Comme toutes les semaines, nous retrouvons Albrecht Sonntag, professeur à l’ESSCA Ecole de Management, à Angers.
Aujourd’hui, vous me dites que vous avez envie de prendre de la hauteur, loin des contraintes du semi-confinement.
Oui. Je me suis dit que c’était un bon moment pour imaginer un monde d’après idéal. Du coup, je risque d’être un peu poétique et de vous demander un gros effort d’imagination.
D’accord, chiche, allons-y. Je vais tenter de vous suivre.
Bien. Imaginez d’abord qu’il n’y aurait plus de religions, c’est assez facile si vous essayez. Pas de paradis ni d’enfer, juste le ciel bleu au-dessus de nos têtes. Imaginez les gens vivre pour aujourd’hui.
Imaginez ensuite qu’il n’y aurait plus de nations. Ce n’est même pas compliqué. Pas de patrie pour laquelle il faudrait mourir ou tuer. Imaginez les gens vivre en paix les uns avec les autres.

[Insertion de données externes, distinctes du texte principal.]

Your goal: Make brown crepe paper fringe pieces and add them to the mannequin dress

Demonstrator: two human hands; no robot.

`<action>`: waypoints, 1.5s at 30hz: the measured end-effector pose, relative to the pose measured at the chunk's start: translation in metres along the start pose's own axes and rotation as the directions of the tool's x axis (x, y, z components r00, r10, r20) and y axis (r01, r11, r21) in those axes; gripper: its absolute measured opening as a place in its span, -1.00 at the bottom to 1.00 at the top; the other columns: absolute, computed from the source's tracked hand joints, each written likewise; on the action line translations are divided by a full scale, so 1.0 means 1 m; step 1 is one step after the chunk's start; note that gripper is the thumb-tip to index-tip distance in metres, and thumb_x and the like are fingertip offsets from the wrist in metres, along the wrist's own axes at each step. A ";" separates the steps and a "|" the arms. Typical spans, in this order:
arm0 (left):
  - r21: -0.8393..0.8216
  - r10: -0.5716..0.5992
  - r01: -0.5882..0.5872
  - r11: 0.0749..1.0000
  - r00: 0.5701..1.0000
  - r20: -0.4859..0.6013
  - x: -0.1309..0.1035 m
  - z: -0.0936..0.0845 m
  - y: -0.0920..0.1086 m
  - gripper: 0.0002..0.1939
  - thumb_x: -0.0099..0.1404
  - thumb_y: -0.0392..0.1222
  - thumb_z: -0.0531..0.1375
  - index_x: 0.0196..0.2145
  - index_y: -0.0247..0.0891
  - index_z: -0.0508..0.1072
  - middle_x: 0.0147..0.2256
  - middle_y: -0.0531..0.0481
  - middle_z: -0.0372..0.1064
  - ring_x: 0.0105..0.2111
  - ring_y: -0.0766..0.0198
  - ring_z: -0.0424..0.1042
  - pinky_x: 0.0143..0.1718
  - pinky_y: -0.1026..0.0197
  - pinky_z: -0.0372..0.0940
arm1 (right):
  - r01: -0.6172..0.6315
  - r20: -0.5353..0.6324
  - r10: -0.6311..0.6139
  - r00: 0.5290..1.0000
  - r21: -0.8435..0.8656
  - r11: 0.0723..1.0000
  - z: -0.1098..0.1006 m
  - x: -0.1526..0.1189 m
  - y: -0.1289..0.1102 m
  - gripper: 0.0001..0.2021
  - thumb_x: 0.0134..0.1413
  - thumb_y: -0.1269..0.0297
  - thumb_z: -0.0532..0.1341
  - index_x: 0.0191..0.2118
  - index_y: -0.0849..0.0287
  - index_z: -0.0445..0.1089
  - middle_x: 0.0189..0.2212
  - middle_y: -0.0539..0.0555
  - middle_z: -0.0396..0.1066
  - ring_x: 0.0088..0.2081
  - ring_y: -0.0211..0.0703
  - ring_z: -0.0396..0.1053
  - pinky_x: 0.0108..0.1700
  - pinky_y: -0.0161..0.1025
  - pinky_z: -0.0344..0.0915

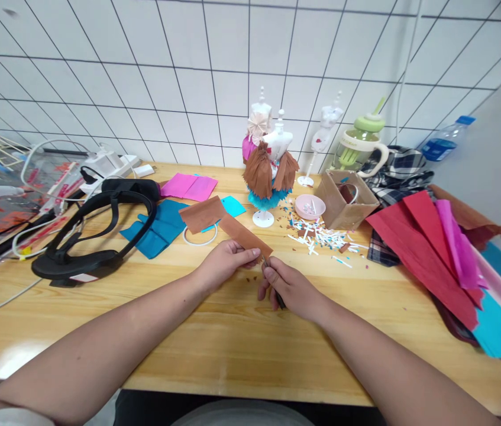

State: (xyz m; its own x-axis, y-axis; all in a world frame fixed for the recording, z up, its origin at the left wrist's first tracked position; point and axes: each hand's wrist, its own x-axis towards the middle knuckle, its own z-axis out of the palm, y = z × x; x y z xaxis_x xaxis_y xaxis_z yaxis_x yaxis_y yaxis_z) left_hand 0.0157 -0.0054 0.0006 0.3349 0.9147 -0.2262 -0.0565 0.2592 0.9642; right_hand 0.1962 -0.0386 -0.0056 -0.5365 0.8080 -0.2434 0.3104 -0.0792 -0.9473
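My left hand (235, 260) pinches a strip of brown crepe paper (243, 235) between thumb and fingers, near its right end. Closed around dark-handled scissors (280, 300), my right hand (292, 287) is just right of it. The blades meet the paper's near edge, and most of the scissors is hidden by my fingers. Small brown scraps (254, 278) lie under my hands. Beyond them another brown piece (201, 214) lies by a white ring (200, 235). Behind stands a small white mannequin (279, 142) dressed in brown and blue paper frills.
Paper clippings (321, 236) are scattered beside a pink bowl (310, 206) and a cardboard box (346, 201). A black headset strap (94, 236) and blue paper (161, 228) lie left. Red paper sheets (432, 254), a green-lidded cup (361, 145) and a bottle (445, 141) occupy the right.
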 end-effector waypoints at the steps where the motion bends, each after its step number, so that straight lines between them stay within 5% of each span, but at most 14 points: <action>1: 0.000 0.000 0.000 1.000 1.000 0.000 0.000 0.000 0.000 -0.69 0.06 -0.03 0.34 -0.37 -0.37 0.53 -0.48 0.02 0.39 -0.44 0.33 0.28 -0.35 0.25 0.17 | -0.003 0.000 0.003 1.000 -0.002 1.000 0.000 0.000 0.000 -0.71 0.29 -0.02 -0.11 -0.25 0.10 0.09 -0.45 -0.04 0.45 -0.67 -0.38 0.27 -0.59 -0.39 0.14; 15: -0.008 0.008 -0.008 1.000 0.999 -0.039 0.002 -0.003 0.000 -0.70 0.05 -0.03 0.34 -0.38 -0.35 0.51 -0.48 0.02 0.38 -0.46 0.33 0.29 -0.34 0.23 0.18 | 0.001 -0.054 -0.004 0.999 -0.044 0.999 -0.003 -0.002 0.005 -0.66 0.29 -0.03 -0.13 -0.32 0.10 0.15 -0.59 -0.12 0.28 -0.64 -0.36 0.17 -0.56 -0.38 0.13; 25: 0.126 0.029 -0.034 0.991 0.999 0.043 0.002 -0.006 -0.001 -0.73 0.10 -0.04 0.30 -0.39 -0.35 0.50 -0.47 0.02 0.38 -0.43 0.31 0.31 -0.34 0.25 0.18 | -0.007 -0.091 0.005 0.996 -0.021 1.000 -0.007 -0.003 -0.001 -0.65 0.26 -0.07 -0.09 -0.32 0.10 0.19 -0.61 -0.12 0.10 -0.58 -0.32 0.10 -0.56 -0.39 0.13; 31: 0.133 0.045 -0.053 0.990 0.997 0.057 0.003 -0.007 -0.002 -0.78 0.12 -0.08 0.29 -0.40 -0.32 0.49 -0.47 0.04 0.41 -0.43 0.30 0.33 -0.34 0.26 0.20 | -0.105 -0.066 0.108 0.992 0.042 0.994 -0.009 -0.004 -0.008 -0.64 0.20 -0.10 -0.03 -0.36 0.09 0.21 -0.61 -0.10 0.04 -0.58 -0.30 0.06 -0.63 -0.40 0.17; 45: 0.121 0.040 -0.052 0.991 0.994 0.105 0.002 -0.007 0.001 -0.84 0.13 -0.13 0.29 -0.43 -0.30 0.49 -0.47 0.06 0.43 -0.45 0.33 0.34 -0.34 0.28 0.22 | -0.126 -0.046 0.130 0.990 0.087 0.988 -0.011 -0.004 -0.005 -0.66 0.17 -0.06 0.03 -0.42 0.11 0.18 -0.62 -0.13 -0.03 -0.61 -0.35 0.01 -0.67 -0.43 0.11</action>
State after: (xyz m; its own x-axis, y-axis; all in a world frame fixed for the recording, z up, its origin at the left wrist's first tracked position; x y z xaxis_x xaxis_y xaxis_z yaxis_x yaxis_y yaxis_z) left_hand 0.0102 -0.0009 -0.0003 0.4296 0.8865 -0.1719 0.0400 0.1715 0.9844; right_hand 0.2054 -0.0348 0.0026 -0.4549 0.8169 -0.3545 0.3061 -0.2304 -0.9237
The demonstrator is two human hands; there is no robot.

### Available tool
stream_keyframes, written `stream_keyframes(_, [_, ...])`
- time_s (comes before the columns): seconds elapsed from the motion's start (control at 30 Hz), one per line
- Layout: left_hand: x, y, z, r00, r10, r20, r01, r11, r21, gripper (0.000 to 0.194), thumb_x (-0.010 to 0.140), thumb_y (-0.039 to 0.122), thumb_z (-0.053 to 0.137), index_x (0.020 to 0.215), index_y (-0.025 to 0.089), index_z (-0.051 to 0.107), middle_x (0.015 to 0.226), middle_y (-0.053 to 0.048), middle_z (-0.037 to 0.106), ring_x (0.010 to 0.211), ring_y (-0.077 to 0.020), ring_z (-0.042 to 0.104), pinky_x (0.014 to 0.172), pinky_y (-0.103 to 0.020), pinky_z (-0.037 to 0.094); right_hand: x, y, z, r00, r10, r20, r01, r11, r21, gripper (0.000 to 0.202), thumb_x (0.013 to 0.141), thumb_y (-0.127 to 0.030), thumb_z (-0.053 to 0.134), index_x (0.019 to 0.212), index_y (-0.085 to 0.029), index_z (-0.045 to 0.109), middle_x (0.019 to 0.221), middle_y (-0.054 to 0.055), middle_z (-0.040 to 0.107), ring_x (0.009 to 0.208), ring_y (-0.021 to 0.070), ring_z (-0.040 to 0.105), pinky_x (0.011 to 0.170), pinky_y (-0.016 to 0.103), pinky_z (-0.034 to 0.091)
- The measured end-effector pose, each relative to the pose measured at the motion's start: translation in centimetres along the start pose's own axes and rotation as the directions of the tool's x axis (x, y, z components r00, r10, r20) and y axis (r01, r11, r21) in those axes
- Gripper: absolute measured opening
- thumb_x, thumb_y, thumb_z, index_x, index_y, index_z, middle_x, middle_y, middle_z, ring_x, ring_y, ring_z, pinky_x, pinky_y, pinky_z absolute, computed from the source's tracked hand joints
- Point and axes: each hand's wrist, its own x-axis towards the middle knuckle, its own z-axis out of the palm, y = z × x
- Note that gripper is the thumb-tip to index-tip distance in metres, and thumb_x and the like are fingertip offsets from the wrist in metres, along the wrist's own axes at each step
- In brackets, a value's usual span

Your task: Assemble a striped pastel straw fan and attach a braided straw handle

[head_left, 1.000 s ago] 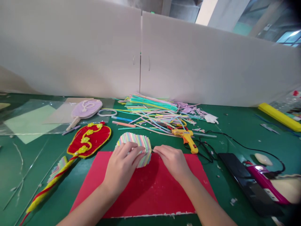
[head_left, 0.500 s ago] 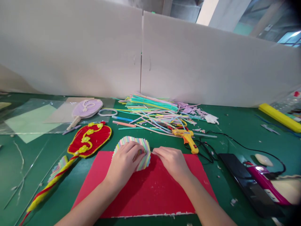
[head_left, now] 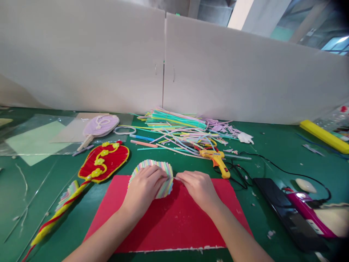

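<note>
My left hand point(head_left: 148, 182) is closed on a rounded panel of pastel striped strips point(head_left: 167, 187), its fingers lying over the front of it. The panel's stripes are pink, yellow, green and white. At the panel's right edge, my right hand point(head_left: 195, 183) pinches a thin pale strip point(head_left: 176, 178) that reaches toward the panel. Both hands are above a red board point(head_left: 174, 225) with a frayed white front edge. My fingers hide much of the panel and most of the strip.
Left lies a red and yellow fan point(head_left: 109, 163); behind it, a lilac fan point(head_left: 99, 125). Loose pipe cleaners point(head_left: 177, 122) pile up at the back. A yellow glue gun point(head_left: 216, 160) with a black cord, a phone point(head_left: 286, 211) and a magenta power strip point(head_left: 305, 207) are on the right.
My left hand and the striped panel have shifted slightly left. The right hand stays nearly in place, still pinching the strip.
</note>
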Motion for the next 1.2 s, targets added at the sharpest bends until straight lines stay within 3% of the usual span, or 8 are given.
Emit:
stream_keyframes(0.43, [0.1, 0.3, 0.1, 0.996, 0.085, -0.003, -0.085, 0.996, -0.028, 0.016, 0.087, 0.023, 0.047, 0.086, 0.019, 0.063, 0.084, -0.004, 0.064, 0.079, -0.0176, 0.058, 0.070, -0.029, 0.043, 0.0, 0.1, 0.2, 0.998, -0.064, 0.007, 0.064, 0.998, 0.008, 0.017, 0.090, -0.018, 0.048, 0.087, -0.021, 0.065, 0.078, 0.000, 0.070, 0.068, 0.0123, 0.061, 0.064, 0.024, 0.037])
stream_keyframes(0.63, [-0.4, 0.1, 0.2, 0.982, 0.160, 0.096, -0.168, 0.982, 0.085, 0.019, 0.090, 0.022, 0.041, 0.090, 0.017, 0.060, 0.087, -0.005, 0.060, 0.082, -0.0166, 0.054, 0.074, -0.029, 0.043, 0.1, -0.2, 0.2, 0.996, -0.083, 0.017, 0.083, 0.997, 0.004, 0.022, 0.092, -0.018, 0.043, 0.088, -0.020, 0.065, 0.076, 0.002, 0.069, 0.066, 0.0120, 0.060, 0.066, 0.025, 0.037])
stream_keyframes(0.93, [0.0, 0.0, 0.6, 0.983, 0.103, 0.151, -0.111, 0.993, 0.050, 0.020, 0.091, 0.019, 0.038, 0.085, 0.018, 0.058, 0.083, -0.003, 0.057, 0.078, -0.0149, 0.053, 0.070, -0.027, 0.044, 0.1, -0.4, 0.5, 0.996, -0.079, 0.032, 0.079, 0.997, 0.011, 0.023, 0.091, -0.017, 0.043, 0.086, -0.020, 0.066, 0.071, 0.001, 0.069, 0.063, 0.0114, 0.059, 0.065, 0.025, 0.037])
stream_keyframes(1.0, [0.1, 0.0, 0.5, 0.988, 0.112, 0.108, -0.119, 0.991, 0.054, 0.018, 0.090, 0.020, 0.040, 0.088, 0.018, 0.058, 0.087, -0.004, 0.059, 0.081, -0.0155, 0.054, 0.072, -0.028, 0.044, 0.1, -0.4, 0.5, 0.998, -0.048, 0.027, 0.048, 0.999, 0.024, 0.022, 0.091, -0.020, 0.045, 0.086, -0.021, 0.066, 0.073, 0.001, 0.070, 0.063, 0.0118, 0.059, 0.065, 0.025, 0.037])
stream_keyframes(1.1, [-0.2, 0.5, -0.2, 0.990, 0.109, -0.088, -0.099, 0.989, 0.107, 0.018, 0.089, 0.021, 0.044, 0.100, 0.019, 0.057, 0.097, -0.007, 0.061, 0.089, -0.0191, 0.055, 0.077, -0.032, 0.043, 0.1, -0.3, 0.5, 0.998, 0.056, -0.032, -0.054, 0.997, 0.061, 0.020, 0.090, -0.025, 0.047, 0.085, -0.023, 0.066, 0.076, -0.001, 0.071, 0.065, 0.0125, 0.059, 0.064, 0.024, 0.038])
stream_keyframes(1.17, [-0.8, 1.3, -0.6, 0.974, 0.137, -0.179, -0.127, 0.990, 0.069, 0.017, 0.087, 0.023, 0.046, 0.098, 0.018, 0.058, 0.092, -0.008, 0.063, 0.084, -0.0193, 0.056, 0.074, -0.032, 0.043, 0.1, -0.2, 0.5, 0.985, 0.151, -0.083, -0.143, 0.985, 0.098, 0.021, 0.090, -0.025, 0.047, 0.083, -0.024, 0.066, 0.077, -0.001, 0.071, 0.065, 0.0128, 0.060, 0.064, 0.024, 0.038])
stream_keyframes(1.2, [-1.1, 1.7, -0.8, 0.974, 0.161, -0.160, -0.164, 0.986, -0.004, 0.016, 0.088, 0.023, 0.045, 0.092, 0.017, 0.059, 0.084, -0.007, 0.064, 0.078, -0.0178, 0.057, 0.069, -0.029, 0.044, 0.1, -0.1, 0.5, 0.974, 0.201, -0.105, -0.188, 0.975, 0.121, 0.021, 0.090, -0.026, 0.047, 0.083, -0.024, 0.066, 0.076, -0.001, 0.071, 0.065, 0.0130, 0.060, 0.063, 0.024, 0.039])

Imaginez enfin, qu’il n’y ait plus de capitalisme. C’est déjà plus difficile. Plus besoin d’accumuler des richesses, plus de raison d’avoir faim non plus. Imaginez une fraternité humaine qui se partage sa planète équitablement.
Qu'en dîtes-vous ?
Je dirais que cela tranche avec la tonalité de vos éditoriaux habituels.
C’est normal, ce n’est pas de moi. C’est de John Lennon. Je vous ai simplement traduit en français les trois couplets de la chanson « Imagine ».
John Lennon, assassiné il y a quarante ans, à l’âge de quarante ans, à New York le 8 décembre 1980. J’avais dix-huit ans, et j’ai pris un coup de matraque ce jour-là. Pour tout vous dire, en vous évoquant ce moment aujourd’hui, j’en ai la boule au ventre.
C’était donc « Imagine » ! Je me disais que cela me rappelait quelque chose ! Effectivement, quand on est un artiste comme John Lennon, on peut se permettre d’être poétique et rêveur.
Rêveur, exactement. « You may say I’m a dreamer », « Vous pouvez dire que suis un rêveur » disait-il, en ajoutant « mais je ne suis pas le seul », « but I’m not the only one ».
Près d’un demi-siècle après la composition de cet hymne humaniste, à la fois naïf et perspicace, les religions continuent à être usées et abusées pour imposer des normes, le nationalisme continue à répandre son poison, et le capitalisme continue à faire ses ravages en creusant les inégalités. Devant ce tableau, le caractère intemporel des paroles simples de John Lennon saute aux yeux. Cette mélodie douce et berceuse véhicule un manifeste politique puissant.
Je me suis déjà exprimé dans cette chronique au sujet de la programmation mentale défaillante de l’espèce humaine, notamment face au changement climatique. L’imagination utopique de John Lennon, c’est un antidote au désespoir. Cela se trouve qu’on finira malgré tout par coexister et coopérer de manière pacifique.
Pour conclure sur une note plus légère : la semaine dernière, nous avons évoqué, à l’occasion de la disparition de Diego Maradona, les « panthéons parallèles » de la culture populaire. Eh bien, à Liverpool, ils ont carrément baptisé leur aéroport « John Lennon Airport ». Et sur le mur qui surplombe le hall, ont été gravées les paroles d’Imagine et de Give Peace a Chance. Je suis passé par là l’année dernière, pour une conférence ERASMUS+, allez savoir pourquoi, ça m’a fait chaud au cœur.